Brief ▸
Give back the entries exactly, ending with the "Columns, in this" line.

(Recorded data)

········

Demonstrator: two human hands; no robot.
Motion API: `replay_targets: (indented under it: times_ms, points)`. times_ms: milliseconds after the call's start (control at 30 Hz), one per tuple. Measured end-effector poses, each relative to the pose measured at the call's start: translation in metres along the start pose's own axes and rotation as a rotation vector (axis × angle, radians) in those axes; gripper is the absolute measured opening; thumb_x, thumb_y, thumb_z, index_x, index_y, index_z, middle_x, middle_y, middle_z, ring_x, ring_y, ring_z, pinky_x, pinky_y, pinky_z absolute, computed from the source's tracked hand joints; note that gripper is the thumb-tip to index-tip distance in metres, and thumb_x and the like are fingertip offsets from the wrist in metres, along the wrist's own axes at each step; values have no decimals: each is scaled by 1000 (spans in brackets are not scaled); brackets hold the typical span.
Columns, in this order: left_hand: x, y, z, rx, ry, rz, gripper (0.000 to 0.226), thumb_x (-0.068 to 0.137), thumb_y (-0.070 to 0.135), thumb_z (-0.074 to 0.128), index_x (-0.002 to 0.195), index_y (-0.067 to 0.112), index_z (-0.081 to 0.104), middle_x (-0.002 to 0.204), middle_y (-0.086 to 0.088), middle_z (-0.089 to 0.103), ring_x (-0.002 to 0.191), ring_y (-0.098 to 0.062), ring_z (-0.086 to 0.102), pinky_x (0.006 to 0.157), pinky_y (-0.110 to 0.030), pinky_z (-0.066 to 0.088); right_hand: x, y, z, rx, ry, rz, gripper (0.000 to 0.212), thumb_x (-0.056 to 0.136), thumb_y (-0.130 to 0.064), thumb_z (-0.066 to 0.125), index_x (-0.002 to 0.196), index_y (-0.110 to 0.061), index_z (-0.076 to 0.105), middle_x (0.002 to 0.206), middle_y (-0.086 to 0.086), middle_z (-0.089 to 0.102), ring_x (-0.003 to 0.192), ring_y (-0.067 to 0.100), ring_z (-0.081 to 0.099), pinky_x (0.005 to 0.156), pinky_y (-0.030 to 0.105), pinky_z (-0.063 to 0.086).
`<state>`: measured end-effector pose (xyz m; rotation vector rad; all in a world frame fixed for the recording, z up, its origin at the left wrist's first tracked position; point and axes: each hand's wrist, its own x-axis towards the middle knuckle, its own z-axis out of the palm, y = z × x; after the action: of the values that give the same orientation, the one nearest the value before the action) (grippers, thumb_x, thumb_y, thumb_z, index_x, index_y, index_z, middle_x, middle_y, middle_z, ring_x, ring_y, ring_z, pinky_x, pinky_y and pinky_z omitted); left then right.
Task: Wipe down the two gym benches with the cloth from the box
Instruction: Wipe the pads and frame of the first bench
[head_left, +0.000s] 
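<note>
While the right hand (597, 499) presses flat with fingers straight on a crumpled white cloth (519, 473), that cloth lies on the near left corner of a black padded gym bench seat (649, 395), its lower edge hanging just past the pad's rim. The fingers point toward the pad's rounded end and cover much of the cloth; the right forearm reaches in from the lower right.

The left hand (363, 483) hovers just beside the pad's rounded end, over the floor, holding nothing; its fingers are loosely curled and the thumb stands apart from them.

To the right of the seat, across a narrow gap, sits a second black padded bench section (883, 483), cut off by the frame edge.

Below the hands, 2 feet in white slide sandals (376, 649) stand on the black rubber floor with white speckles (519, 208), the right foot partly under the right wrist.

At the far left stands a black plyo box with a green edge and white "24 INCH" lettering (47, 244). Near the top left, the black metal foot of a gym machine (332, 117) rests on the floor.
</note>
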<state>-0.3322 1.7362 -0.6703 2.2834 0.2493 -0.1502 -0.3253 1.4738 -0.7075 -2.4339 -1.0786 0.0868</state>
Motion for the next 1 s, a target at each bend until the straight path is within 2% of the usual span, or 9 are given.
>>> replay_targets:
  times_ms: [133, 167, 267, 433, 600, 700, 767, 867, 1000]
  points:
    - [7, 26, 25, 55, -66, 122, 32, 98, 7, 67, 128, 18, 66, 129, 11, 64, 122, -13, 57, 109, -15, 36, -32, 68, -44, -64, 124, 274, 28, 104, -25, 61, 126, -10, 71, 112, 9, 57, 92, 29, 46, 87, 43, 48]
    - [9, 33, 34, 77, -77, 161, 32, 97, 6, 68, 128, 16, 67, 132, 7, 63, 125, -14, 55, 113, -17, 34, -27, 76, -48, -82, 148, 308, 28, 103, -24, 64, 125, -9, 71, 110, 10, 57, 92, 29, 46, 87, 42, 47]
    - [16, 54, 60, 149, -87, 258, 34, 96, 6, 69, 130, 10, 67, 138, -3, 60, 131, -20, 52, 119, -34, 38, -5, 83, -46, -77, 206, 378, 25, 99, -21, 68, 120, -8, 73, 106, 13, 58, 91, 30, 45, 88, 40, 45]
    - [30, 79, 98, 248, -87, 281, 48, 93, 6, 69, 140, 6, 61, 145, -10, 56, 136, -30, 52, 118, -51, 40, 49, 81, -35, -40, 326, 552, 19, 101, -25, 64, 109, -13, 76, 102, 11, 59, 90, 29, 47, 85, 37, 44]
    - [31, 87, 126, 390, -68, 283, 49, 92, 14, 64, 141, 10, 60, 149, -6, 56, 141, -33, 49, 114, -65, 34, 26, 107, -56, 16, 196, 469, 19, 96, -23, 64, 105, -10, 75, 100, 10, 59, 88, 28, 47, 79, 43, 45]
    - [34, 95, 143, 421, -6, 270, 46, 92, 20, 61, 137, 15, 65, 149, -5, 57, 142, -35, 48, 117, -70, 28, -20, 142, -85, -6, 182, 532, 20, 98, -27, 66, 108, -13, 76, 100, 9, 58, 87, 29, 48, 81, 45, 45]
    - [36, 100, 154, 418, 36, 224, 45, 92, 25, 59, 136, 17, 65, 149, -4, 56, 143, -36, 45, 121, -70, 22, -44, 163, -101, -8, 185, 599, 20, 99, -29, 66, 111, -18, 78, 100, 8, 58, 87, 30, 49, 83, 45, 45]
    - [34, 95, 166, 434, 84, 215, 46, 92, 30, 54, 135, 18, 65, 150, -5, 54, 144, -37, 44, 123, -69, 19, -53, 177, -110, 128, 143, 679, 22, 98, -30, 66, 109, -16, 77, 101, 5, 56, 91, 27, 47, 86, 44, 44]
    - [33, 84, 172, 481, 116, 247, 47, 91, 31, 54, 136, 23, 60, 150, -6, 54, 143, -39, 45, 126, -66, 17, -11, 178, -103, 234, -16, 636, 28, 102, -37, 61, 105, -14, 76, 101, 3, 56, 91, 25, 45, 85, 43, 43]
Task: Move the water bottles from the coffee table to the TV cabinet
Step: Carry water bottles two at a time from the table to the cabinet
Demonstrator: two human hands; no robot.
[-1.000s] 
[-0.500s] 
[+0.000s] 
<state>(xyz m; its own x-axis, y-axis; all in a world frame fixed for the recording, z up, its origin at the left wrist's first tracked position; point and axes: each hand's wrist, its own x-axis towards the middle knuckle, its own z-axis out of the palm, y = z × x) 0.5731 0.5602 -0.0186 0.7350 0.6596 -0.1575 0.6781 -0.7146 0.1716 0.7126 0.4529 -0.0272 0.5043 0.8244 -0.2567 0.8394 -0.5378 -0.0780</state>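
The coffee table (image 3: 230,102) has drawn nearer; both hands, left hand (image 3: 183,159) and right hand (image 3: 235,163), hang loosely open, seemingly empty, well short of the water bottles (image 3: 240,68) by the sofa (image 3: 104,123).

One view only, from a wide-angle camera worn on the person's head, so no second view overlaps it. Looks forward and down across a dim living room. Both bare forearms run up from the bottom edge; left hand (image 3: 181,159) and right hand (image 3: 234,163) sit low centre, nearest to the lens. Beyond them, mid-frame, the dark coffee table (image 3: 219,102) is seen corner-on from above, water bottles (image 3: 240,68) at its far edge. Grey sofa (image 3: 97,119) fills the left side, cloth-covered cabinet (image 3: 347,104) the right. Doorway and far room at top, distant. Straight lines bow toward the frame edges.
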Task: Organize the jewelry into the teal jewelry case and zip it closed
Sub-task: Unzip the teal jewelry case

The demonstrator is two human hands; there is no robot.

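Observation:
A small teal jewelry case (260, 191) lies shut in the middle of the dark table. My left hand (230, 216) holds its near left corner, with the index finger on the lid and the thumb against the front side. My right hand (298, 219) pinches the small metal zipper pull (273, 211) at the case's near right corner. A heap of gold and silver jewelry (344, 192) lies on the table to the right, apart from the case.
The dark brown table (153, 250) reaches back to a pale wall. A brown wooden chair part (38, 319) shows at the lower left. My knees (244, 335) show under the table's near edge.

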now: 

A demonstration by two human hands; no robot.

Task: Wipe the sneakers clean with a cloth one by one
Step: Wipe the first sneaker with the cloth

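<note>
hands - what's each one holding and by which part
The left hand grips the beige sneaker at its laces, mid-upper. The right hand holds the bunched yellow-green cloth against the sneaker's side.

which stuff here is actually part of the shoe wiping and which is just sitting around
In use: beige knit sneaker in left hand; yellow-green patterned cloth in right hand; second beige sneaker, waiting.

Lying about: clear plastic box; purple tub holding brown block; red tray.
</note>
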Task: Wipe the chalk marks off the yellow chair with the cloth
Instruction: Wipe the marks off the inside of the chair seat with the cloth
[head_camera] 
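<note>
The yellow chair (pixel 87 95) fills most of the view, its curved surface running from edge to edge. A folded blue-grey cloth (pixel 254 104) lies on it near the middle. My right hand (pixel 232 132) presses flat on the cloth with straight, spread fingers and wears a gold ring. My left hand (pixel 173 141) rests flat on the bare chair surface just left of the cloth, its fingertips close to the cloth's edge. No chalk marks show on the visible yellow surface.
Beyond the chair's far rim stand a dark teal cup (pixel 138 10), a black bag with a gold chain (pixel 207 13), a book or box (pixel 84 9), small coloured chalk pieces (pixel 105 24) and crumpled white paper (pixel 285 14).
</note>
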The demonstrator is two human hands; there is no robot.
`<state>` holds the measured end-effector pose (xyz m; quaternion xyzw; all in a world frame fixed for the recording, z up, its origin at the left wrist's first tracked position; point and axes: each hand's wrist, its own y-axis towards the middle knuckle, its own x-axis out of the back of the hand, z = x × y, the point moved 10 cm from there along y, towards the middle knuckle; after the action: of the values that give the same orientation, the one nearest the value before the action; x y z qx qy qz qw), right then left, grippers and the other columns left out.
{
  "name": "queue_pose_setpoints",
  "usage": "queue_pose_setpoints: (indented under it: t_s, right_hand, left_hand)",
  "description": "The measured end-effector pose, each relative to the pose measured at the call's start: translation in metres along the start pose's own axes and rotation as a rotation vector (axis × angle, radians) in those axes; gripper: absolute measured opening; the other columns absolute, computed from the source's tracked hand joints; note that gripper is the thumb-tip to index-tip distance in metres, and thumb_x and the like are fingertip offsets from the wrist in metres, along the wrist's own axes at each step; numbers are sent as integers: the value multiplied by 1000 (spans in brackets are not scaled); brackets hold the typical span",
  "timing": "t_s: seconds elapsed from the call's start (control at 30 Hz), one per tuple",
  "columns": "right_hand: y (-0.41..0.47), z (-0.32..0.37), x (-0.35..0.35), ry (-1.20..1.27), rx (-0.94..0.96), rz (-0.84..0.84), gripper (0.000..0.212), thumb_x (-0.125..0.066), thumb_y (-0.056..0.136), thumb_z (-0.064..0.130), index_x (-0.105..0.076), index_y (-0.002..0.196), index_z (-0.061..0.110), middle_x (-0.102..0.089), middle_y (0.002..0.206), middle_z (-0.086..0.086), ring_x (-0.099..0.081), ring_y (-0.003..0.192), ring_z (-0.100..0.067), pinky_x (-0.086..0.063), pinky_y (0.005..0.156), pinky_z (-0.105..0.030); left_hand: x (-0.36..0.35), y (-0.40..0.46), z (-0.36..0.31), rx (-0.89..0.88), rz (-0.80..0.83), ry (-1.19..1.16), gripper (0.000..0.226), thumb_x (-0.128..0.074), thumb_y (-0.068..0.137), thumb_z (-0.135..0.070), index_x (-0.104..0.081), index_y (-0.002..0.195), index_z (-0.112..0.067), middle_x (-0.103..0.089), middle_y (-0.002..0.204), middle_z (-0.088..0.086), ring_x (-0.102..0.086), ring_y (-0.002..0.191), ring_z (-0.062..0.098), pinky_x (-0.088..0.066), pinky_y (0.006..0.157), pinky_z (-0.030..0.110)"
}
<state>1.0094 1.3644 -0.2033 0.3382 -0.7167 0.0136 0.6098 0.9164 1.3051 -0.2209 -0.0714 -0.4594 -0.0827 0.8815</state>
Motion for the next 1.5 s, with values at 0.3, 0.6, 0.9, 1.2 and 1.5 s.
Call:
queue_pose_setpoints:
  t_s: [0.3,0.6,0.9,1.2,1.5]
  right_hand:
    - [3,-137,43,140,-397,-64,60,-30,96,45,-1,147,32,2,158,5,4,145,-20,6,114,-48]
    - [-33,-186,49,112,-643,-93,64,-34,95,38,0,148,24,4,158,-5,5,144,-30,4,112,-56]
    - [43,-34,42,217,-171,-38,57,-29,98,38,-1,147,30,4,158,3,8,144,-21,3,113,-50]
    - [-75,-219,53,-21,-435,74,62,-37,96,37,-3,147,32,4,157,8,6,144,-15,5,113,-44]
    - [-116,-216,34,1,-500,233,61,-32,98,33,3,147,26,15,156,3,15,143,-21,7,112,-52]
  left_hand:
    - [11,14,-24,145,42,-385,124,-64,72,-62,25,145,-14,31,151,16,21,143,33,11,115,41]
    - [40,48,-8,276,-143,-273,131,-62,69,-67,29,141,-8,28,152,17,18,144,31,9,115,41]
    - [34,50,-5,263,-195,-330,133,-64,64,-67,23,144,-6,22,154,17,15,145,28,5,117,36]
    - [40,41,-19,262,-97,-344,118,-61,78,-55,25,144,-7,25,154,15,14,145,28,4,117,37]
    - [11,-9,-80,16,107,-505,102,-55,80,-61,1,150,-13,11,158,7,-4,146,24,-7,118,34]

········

Exercise solution ▸
Demonstrator: two human hands; no robot.
Motion API: `replay_targets: (indented under it: times_ms, points)`. times_ms: milliseconds after the call's start (control at 30 Hz), one per tuple. Measured end-effector poses, each relative to the pose measured at the call's start: translation in metres along the start pose's own axes and rotation as a rotation vector (axis × angle, radians) in those axes; gripper is the absolute measured opening; thumb_x, thumb_y, thumb_z, index_x, index_y, index_z, middle_x, middle_y, middle_z, ring_x, ring_y, ring_z, pinky_x, pinky_y, pinky_z absolute, computed from the source's tracked hand joints; note that gripper is the thumb-tip to index-tip distance in metres, and thumb_x and the like are fingertip offsets from the wrist in metres, along the wrist's own axes at each step; values have no decimals: each is scaled by 1000 (spans in brackets are not scaled); brackets hold the typical span.
Columns, in this order: left_hand: x, y, z, rx, ry, rz, gripper (0.000 to 0.226), thumb_x (-0.068 to 0.137), thumb_y (-0.070 to 0.135), thumb_z (-0.074 to 0.128), index_x (-0.002 to 0.195), index_y (-0.067 to 0.112), index_z (-0.081 to 0.104), middle_x (-0.002 to 0.204), middle_y (-0.086 to 0.088), middle_z (-0.089 to 0.103), ring_x (-0.002 to 0.191), ring_y (-0.098 to 0.062), ring_z (-0.086 to 0.102), pinky_x (0.006 to 0.157), pinky_y (-0.110 to 0.030), pinky_z (-0.066 to 0.088); right_hand: x, y, z, rx, ry, rz, gripper (0.000 to 0.212), thumb_x (-0.056 to 0.136), thumb_y (-0.130 to 0.064), thumb_z (-0.066 to 0.125), index_x (-0.002 to 0.196), index_y (-0.110 to 0.061), index_z (-0.076 to 0.105), middle_x (0.002 to 0.206), middle_y (-0.086 to 0.086), middle_z (-0.089 to 0.102), ring_x (-0.003 to 0.192), ring_y (-0.067 to 0.100), ring_z (-0.081 to 0.099), pinky_x (0.005 to 0.156), pinky_y (-0.030 to 0.105), pinky_z (-0.063 to 0.086).

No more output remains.